State the number of lines with "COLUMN" in the listing, leaving out everything else.

+++ Provided entries +++

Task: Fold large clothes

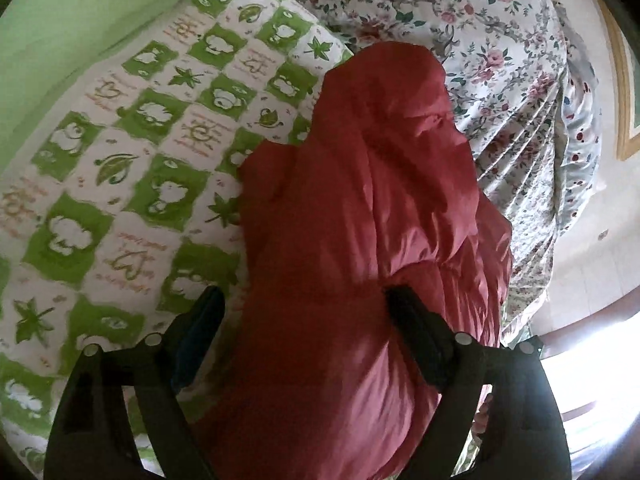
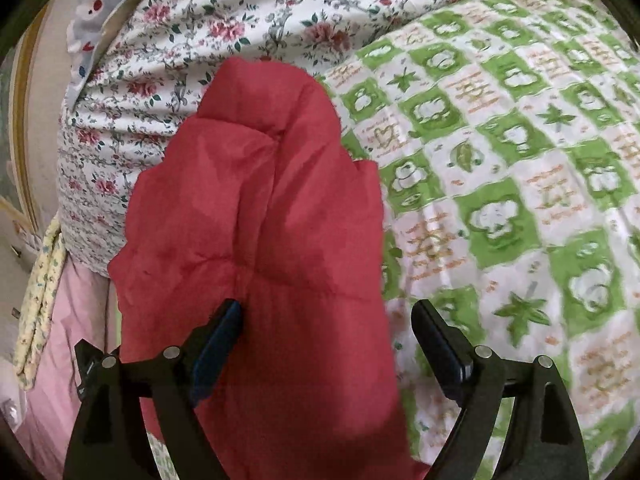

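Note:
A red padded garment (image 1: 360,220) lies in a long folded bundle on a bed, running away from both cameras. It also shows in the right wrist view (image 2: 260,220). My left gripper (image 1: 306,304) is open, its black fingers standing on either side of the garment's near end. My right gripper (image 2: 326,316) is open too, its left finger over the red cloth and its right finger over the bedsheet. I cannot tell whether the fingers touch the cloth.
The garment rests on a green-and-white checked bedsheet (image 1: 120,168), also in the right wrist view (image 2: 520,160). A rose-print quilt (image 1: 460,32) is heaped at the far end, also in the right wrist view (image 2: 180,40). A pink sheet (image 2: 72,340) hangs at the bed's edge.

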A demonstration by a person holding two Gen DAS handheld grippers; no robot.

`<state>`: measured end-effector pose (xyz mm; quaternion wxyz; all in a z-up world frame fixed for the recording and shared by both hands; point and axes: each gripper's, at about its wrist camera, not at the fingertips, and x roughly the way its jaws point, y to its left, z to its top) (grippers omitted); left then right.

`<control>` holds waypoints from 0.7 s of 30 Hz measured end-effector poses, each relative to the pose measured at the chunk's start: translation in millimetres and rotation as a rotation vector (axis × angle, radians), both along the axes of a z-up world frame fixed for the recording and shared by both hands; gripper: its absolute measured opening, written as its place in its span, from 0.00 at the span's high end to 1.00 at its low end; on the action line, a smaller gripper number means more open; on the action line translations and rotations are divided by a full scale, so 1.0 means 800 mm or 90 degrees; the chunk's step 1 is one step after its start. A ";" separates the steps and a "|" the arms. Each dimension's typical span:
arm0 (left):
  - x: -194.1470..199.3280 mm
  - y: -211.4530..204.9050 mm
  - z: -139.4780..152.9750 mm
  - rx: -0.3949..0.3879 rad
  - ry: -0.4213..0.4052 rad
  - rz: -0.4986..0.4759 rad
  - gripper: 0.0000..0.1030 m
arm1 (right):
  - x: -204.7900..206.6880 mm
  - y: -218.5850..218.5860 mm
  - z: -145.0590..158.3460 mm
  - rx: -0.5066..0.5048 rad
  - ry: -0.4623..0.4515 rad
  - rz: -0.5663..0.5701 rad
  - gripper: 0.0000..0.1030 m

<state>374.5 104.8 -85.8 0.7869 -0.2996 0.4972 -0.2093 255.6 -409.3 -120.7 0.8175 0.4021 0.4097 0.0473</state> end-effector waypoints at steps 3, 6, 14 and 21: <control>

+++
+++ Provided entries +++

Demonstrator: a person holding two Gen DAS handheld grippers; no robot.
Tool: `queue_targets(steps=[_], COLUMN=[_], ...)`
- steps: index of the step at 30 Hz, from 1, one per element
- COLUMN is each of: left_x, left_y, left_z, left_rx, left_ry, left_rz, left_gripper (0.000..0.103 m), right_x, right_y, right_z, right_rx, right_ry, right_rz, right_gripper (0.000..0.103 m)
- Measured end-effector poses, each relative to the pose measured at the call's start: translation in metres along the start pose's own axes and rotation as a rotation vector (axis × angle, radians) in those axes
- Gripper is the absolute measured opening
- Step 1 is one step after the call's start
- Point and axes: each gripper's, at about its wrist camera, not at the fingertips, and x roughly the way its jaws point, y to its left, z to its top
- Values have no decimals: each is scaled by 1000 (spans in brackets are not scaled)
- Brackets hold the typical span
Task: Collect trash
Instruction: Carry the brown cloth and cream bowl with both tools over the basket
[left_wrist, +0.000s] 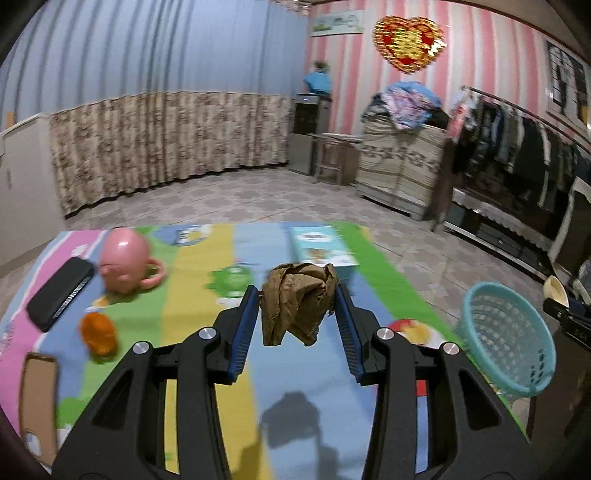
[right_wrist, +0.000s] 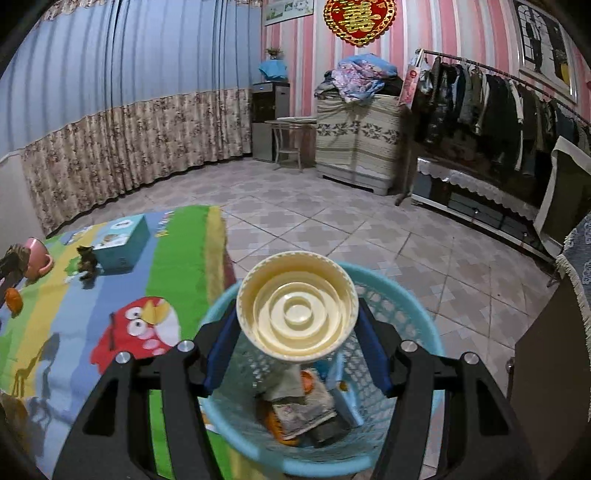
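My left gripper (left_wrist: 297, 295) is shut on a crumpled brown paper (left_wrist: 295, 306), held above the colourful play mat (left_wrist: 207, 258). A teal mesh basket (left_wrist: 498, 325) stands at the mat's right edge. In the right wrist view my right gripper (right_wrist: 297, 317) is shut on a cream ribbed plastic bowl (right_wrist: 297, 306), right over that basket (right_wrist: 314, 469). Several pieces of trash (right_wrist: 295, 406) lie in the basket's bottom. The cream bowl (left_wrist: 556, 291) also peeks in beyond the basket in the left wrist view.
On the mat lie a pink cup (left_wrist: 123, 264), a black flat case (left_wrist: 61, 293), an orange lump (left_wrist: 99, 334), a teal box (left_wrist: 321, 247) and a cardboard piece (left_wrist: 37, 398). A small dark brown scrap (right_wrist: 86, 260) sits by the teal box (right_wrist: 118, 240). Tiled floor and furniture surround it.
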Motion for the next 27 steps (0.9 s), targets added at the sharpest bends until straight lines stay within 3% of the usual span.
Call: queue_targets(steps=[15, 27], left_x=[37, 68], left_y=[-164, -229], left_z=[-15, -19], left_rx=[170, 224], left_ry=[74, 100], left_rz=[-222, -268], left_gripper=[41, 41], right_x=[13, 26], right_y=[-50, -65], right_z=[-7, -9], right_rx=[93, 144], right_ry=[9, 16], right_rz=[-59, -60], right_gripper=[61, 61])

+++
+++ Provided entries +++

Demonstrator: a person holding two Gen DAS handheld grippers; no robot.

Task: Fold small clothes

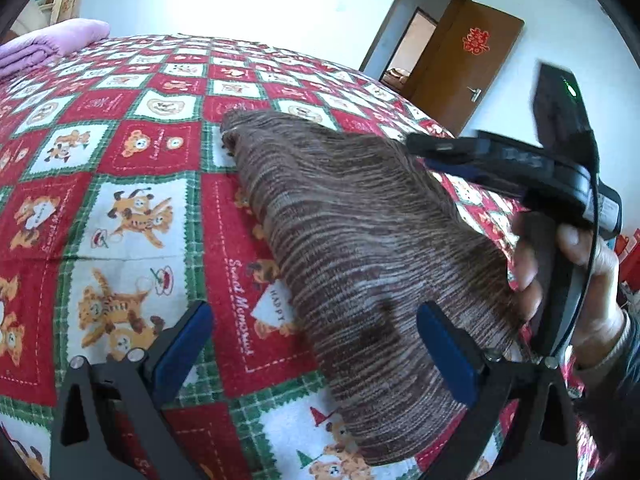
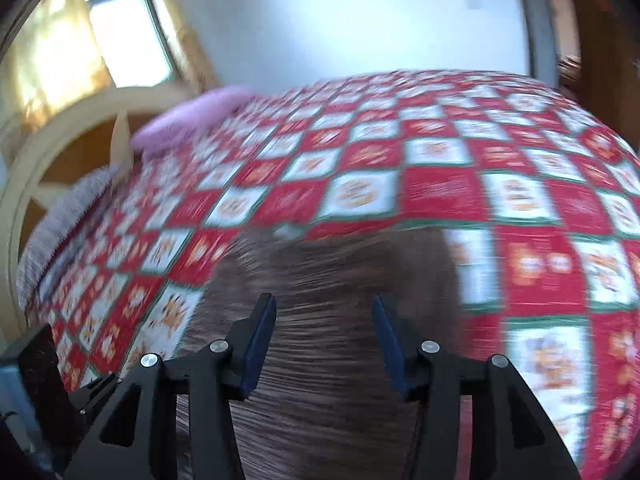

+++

▶ _Written response_:
2